Copy out the data below. Leave nothing out and alter nothing.

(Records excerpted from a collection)
<<<<
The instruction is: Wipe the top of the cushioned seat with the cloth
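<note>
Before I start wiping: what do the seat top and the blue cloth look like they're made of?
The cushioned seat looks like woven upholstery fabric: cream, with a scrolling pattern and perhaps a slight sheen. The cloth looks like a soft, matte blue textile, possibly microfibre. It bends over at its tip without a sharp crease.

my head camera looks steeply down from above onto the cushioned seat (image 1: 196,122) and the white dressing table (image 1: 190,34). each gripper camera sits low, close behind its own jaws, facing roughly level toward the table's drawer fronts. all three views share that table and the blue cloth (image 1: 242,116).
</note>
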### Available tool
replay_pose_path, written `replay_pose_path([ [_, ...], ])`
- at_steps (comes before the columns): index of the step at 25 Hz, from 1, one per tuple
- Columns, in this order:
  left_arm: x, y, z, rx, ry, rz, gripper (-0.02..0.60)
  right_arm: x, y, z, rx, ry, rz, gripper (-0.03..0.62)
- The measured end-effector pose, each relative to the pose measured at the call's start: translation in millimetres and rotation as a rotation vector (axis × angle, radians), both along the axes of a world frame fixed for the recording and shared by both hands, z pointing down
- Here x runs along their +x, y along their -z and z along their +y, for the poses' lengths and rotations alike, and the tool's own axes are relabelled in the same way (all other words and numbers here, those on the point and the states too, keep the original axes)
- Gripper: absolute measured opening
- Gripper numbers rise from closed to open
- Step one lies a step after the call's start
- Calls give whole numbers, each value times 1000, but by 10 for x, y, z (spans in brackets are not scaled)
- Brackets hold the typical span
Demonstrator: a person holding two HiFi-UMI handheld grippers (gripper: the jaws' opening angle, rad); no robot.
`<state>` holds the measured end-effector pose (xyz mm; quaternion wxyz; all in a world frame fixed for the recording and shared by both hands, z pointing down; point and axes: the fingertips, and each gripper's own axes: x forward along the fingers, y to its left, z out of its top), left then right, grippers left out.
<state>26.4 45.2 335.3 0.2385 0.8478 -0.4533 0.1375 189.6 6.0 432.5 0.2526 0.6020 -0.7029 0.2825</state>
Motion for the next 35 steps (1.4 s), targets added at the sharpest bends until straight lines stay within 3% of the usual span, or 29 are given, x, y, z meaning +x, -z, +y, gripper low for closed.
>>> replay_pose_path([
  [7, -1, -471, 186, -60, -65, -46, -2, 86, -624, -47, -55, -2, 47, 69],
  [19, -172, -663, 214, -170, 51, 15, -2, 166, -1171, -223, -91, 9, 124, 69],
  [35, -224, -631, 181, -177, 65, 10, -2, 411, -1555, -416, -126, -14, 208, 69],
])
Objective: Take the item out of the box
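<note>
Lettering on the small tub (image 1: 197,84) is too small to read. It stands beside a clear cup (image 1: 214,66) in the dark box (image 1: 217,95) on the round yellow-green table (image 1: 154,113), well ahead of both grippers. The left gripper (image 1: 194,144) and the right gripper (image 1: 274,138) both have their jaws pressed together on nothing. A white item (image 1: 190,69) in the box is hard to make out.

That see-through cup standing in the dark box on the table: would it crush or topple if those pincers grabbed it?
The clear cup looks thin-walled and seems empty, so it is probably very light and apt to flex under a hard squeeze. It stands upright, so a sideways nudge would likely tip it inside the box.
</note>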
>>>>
RESPONSE BELOW -
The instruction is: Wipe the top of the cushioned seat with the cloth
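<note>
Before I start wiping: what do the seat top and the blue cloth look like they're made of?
The cushioned seat looks like woven upholstery fabric: cream, with a scrolling pattern and perhaps a slight sheen. The cloth looks like a soft, matte blue textile, possibly microfibre. It bends over at its tip without a sharp crease.

my head camera looks steeply down from above onto the cushioned seat (image 1: 196,122) and the white dressing table (image 1: 190,34). each gripper camera sits low, close behind its own jaws, facing roughly level toward the table's drawer fronts. all three views share that table and the blue cloth (image 1: 242,116).
</note>
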### Available tool
replay_pose_path, written `replay_pose_path([ [_, ...], ])`
- at_steps (comes before the columns): index of the step at 25 Hz, from 1, one per tuple
- Columns, in this order:
  left_arm: x, y, z, rx, ry, rz, gripper (-0.02..0.60)
  right_arm: x, y, z, rx, ry, rz, gripper (-0.03..0.62)
- The measured end-effector pose, each relative to the pose measured at the call's start: translation in millimetres and rotation as a rotation vector (axis × angle, radians), both along the axes of a world frame fixed for the recording and shared by both hands, z pointing down
- Here x runs along their +x, y along their -z and z along their +y, for the poses' lengths and rotations alike, and the tool's own axes are relabelled in the same way (all other words and numbers here, those on the point and the states too, keep the original axes)
- Gripper: absolute measured opening
- Gripper numbers rise from closed to open
- Step one lies a step after the call's start
- Calls give whole numbers, each value times 1000, but by 10 for x, y, z (spans in brackets are not scaled)
- Brackets hold the typical span
Demonstrator: a person holding two HiFi-UMI handheld grippers (gripper: the jaws' opening angle, rad); no robot.
`<state>` holds the measured end-effector pose (xyz mm; quaternion wxyz; all in a world frame fixed for the recording and shared by both hands, z pointing down; point and axes: the fingertips, and each gripper's own axes: x forward along the fingers, y to its left, z out of its top), left then right, grippers left out.
<state>26.4 45.2 335.3 0.2385 0.8478 -0.4533 0.1375 189.6 6.0 432.5 0.2526 0.6020 -0.7029 0.2825</state>
Motion for the next 35 steps (1.4 s), targets added at the sharpest bends until straight lines stay within 3% of the usual span, or 29 are given, x, y, z meaning +x, -z, +y, gripper low for closed.
>>> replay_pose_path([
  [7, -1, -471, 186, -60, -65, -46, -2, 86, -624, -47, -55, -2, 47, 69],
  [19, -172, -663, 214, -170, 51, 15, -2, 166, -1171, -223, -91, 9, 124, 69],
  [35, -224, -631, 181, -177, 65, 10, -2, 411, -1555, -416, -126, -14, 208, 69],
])
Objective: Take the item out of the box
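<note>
Lettering on the small tub (image 1: 197,84) is too small to read. It stands beside a clear cup (image 1: 214,66) in the dark box (image 1: 217,95) on the round yellow-green table (image 1: 154,113), well ahead of both grippers. The left gripper (image 1: 194,144) and the right gripper (image 1: 274,138) both have their jaws pressed together on nothing. A white item (image 1: 190,69) in the box is hard to make out.

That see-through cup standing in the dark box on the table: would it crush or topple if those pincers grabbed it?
The clear cup looks thin-walled and seems empty, so it is probably very light and apt to flex under a hard squeeze. It stands upright, so a sideways nudge would likely tip it inside the box.
</note>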

This completes the output.